■ Problem requirements: For the entries below, say how many lines hold the word "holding", with the number as the only reply.

##### Task inputs #####

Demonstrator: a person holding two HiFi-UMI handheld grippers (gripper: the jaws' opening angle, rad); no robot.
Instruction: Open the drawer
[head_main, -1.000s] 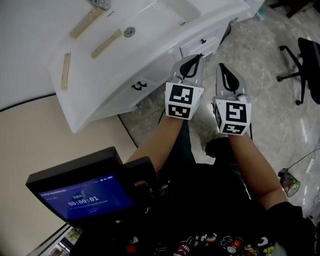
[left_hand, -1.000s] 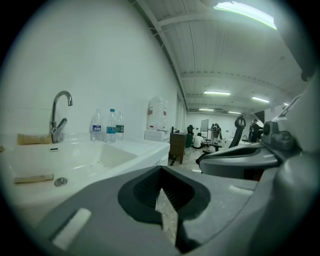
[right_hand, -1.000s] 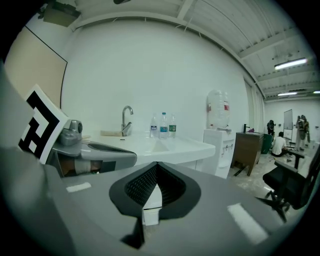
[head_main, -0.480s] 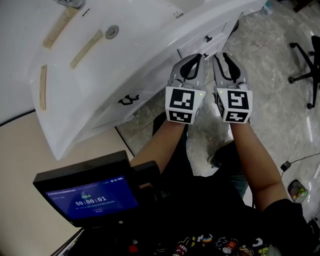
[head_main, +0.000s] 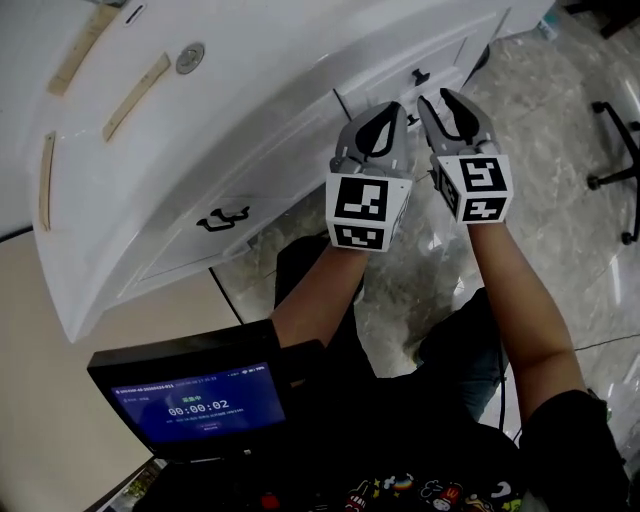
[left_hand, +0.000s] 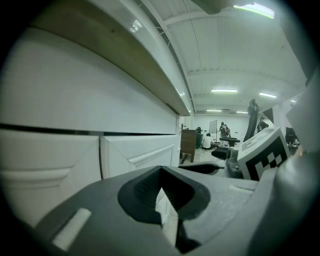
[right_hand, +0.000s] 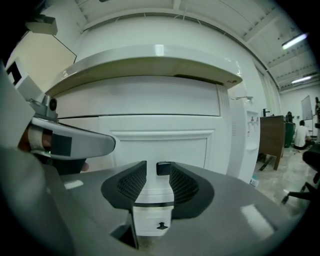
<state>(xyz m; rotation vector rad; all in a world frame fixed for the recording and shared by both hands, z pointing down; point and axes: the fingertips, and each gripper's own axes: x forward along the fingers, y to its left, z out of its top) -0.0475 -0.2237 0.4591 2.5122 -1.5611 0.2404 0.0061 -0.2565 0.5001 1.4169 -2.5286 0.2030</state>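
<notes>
— Drawer (head_main: 398, 68): where does it sit?

— At the right end of the white vanity (head_main: 300, 100), under the curved countertop. Its front lies flush with the cabinet, so it is closed. A small black handle (head_main: 420, 75) sticks out of the middle of it.

— And the 2 tools?

— Side by side, just in front of that drawer. The right hand-held gripper (head_main: 440, 98) points straight at the black handle. In the right gripper view its jaws stand a little apart, and the handle shows in the gap at their far end (whether a pad touches it, I cannot tell). Lower in the same gap a 2nd drawer front (right_hand: 147, 220) shows, with a lower handle (right_hand: 161, 226) of its own.

— The left one?

— The left hand-held gripper (head_main: 392, 110) is just beside the right one, nearer the middle of the vanity. Its jaws meet at the tips with nothing between them, and past them is plain white panelling.

— Anything else nearby?

— A wider drawer front (head_main: 250, 190) with a curled handle (head_main: 222, 217) further left, the sink drain (head_main: 190, 57) above it, and a dark screen (head_main: 195, 405) near the person's chest.
</notes>
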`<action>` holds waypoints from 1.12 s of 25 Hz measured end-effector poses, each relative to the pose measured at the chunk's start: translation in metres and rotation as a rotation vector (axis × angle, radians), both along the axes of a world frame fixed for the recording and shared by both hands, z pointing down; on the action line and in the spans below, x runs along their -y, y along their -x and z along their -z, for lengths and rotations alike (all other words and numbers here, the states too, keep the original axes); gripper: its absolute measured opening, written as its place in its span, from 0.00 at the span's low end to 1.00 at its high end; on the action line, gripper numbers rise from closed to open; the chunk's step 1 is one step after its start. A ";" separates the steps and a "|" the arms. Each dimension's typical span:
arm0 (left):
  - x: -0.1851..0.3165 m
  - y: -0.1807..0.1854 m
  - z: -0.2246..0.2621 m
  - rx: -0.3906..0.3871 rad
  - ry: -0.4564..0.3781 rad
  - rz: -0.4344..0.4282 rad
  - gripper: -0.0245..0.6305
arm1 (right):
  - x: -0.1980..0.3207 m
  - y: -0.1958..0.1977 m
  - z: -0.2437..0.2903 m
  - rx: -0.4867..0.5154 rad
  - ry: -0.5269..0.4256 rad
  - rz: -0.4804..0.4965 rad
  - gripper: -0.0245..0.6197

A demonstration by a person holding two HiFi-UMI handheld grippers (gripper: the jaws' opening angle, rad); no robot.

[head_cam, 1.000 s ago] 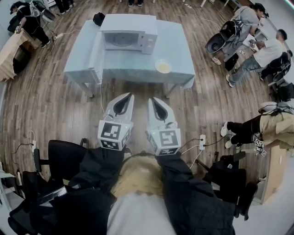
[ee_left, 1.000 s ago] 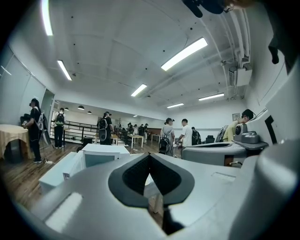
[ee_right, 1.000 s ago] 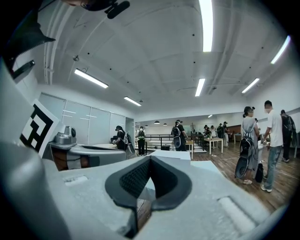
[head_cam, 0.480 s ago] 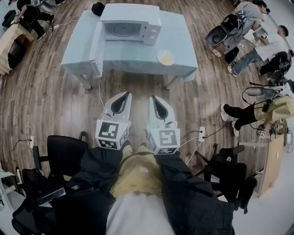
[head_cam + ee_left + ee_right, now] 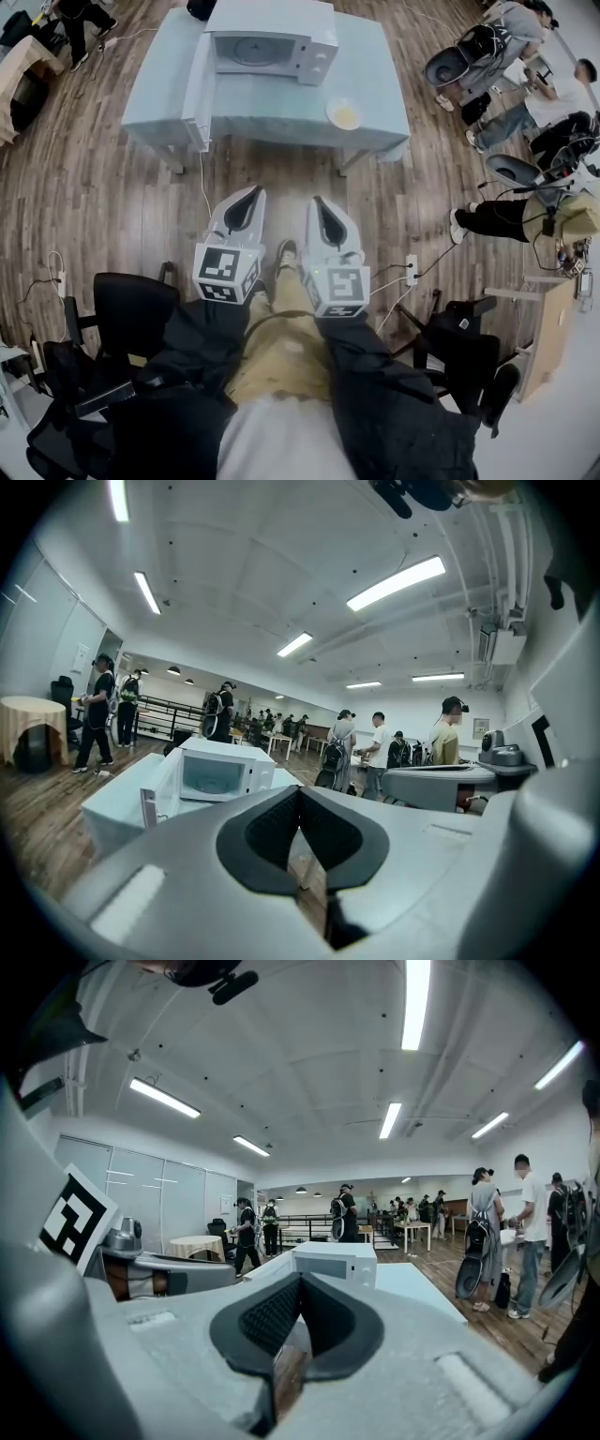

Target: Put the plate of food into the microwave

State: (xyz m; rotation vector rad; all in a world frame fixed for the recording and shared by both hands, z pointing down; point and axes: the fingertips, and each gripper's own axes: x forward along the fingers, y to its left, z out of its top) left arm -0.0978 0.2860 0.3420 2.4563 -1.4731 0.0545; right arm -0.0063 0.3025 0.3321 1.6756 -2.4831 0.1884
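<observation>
**Q:** Currently, what stands between you and the plate (image 5: 344, 114)?

**A:** Only plank floor (image 5: 112, 216); a black chair (image 5: 131, 309) and a power strip (image 5: 411, 269) lie aside. My left gripper (image 5: 258, 192) and right gripper (image 5: 316, 202) are closed, empty. The round plate, its food seemingly yellow, rests on the pale table (image 5: 281, 103), right of the boxy white microwave (image 5: 272, 39). The table is nearer than before.

Bright, even indoor light from ceiling tubes (image 5: 394, 581), which are blown out in both gripper views. Shadows are soft, w/ a faint one under the table (image 5: 281, 117). Strong fisheye: the floor (image 5: 84, 225) bows at head view edges, and a black vignette rings the gripper views. Left gripper (image 5: 300, 803) and right gripper (image 5: 302, 1283) are soft near the lens. Bkgd is sharper.
</observation>
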 end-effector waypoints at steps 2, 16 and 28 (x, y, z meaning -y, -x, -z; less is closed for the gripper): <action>0.012 0.001 -0.002 0.008 0.003 0.009 0.03 | 0.015 0.000 -0.001 0.012 -0.003 0.002 0.03; 0.132 -0.019 0.021 0.073 -0.052 0.061 0.03 | 0.146 -0.024 0.016 0.087 -0.042 0.071 0.04; 0.197 -0.059 0.009 0.104 -0.007 0.057 0.03 | 0.207 -0.047 0.007 0.125 -0.030 0.139 0.04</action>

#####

■ Response box: 2